Franny’s face lit up, as it always did when Bram was there. “Hi, Uncle Bram. I like your shirt.”

“You do?”

“Blue’s my favorite color.”

“Really? Mine, too.”

“Mine, too,” James squealed.

“You like purple,” Franny reminded him.

“I
like
purple,” James quickly concurred. “But blue’s my favorite.”

Franny smiled and said nothing. She knows when to keep quiet, Charley thought with growing admiration. She’s made her point. There’s no need to say more. “Anybody feel like some milk and cookies?” she asked.

“Me!” shouted James, now hanging upside down from Bram’s arms.

“What kind of cookies?” asked Franny.

“I have an idea,” Bram said. “Why don’t we order Chinese food for supper? My treat.”

“Yay!” James exclaimed.

“Can we, Mommy?” Franny asked.

“Absolutely,” Charley said. “Maybe we could see if…”

“Don’t even think about it,” Bram interrupted…. Grandma would like to join us, Charley finished silently.

“Don’t think about what?” Franny asked.

“Absolutely nothing.” Bram scooped Franny into his other arm and took off with both kids for the kitchen.

When did I end up with three children?
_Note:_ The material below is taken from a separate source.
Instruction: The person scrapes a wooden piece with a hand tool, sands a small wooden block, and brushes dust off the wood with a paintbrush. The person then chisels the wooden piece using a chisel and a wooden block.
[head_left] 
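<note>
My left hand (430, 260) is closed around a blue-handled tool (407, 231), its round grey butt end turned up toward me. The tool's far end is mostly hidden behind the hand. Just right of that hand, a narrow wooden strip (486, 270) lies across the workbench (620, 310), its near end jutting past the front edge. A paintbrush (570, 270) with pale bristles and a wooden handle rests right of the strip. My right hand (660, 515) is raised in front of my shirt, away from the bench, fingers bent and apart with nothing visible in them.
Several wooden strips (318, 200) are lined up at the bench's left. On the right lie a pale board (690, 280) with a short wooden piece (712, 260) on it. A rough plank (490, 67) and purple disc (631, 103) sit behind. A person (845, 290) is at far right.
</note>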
Charley wondered, picking up the picture of the alligator and the snake that fell from James’s hand, and following after them.

Later, after Bram had gone home and the children were in bed, Charley sat on top of the white comforter on her bed, rereading the letter from Jill Rohmer.

Dear Charley, Hi. I hope you don’t mind my writing to you…

“Well, now that you mention it, I can’t say I’m exactly thrilled.”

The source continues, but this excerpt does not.